I'm looking for a complete example showing how you can effectively perform fuzzy phrase matching, to get useful results as a user types text.
So far, the closest I've got is splitting the search query string into words and creating one clause per word in a span_near query. It doesn't work all that well, unfortunately, specifically when someone has typed only one or two characters in the second term. I've pasted the query below.
{
"query": {
"span_near": {
"clauses": [
{
"span_multi": {
"match": {
"fuzzy": {
"name": {"fuzziness": 2, "value": "word1"}
}
}
}
},
{
"span_multi": {
"match": {
"fuzzy": {
"name": {"fuzziness": 2, "value": "partial2"}
}
}
}
}
],
"slop": 3,
"in_order": true
}
}
}
I have strings "Mexico", "Mexico City", "Kuwait", and "Kuwait City" in my index. When someone searches for "Kuwait C" I expect that "Kuwait City" score the highest, but in fact the query returns zero results for "Kuwait C" and "Kuwait Ci" (not even just "Kuwait"). If the user types "Kuwait" or "Kuwait Cit" I get the result I expect ("Kuwait" at the top for the former, "Kuwait City" at the top for the latter). FWIW, "name" is simply a "text" type in my mapping.

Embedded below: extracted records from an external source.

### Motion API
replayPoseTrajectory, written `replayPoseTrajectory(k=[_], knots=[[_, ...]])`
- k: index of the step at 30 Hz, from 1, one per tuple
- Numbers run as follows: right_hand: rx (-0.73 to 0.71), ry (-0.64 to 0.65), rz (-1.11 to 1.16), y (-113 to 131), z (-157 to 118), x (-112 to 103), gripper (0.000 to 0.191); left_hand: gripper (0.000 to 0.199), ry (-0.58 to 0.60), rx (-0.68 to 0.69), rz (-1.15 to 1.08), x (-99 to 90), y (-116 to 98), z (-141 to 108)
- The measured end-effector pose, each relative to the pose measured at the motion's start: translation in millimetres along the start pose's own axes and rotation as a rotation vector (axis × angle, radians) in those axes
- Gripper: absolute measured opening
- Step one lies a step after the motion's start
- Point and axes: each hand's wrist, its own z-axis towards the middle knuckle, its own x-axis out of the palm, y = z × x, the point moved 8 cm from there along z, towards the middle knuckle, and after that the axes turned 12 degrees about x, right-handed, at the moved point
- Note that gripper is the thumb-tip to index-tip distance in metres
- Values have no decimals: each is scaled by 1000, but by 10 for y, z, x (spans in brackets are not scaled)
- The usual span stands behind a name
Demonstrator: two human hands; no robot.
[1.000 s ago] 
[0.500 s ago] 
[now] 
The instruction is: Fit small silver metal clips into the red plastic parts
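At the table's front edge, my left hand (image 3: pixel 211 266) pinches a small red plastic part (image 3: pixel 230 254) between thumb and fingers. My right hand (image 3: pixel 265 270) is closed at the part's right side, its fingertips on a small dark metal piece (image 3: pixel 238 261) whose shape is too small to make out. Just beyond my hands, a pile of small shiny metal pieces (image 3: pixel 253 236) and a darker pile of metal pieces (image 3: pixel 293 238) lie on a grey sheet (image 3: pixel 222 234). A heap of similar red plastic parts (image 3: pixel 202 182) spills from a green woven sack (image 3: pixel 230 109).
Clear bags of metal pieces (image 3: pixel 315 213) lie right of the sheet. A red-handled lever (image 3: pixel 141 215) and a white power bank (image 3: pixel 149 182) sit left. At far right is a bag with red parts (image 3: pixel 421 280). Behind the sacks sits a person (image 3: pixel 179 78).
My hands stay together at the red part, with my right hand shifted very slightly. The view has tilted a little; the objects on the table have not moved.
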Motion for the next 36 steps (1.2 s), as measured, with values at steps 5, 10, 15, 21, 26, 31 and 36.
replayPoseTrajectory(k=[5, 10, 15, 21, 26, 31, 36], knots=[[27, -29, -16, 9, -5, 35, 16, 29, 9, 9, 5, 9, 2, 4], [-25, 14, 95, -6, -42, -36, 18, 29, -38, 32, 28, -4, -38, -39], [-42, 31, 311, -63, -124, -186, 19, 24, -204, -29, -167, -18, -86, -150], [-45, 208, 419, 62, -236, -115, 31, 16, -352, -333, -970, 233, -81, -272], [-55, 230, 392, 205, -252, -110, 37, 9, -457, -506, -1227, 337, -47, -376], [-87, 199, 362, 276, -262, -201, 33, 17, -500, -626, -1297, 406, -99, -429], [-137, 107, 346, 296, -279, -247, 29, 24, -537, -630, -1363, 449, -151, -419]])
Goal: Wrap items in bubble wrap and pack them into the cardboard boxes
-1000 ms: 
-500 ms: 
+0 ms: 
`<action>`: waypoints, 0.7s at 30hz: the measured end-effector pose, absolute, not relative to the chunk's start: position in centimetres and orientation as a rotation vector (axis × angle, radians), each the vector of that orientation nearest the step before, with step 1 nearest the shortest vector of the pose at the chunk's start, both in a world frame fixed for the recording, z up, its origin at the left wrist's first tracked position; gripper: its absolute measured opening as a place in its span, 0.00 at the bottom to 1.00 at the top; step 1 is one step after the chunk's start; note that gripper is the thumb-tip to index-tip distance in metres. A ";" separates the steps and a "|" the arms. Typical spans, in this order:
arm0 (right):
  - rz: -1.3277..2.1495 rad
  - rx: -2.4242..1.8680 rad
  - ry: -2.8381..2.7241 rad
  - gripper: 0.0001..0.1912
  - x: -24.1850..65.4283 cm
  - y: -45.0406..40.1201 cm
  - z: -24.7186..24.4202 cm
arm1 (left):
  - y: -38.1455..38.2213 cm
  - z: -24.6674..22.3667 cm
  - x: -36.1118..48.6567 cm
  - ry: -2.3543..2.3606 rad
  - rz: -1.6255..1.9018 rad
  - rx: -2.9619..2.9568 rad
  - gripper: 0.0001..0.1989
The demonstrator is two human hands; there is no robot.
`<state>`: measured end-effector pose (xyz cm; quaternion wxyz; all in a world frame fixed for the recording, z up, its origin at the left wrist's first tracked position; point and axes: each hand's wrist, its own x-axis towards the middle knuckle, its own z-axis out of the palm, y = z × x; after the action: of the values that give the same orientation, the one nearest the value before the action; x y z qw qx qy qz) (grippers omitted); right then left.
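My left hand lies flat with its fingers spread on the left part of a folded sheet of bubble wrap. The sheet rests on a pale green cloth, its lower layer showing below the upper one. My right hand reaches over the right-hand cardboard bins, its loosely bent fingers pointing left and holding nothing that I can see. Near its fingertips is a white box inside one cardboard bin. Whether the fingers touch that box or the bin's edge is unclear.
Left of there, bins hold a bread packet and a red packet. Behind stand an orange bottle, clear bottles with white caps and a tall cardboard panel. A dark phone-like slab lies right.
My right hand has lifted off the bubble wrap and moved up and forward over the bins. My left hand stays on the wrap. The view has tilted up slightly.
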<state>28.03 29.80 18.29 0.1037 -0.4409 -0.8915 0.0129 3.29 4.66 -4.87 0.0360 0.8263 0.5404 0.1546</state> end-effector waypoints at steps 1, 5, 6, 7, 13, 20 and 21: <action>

Naturally I've also tried something more simple like:
{
"query": {
"match": {
"name": {
"query": "Kuwait C",
"fuzziness": 2
}
}
}
}
but that returns "Kuwait" above "Kuwait City", followed by a bunch of zero-score non-matches. This is marginally better because a) at least it returns something and b) I can filter out the zero-score results. However, it means the user won't start seeing expected results until they type some more characters. I could perform my own post-search processing to sort the better match to the top but I feel like that's going to just lead to more trouble down the road, mixing ES and my own rules.
For what it is worth, I've also tried the "search_as_you_type" mapping type, and the results were the same. I've tried using fuzzy for the first clause and prefix for the second but I get zero results -- probably an entirely wrong approach.
I'm stumped. What's the secret? I am running 7.13.0.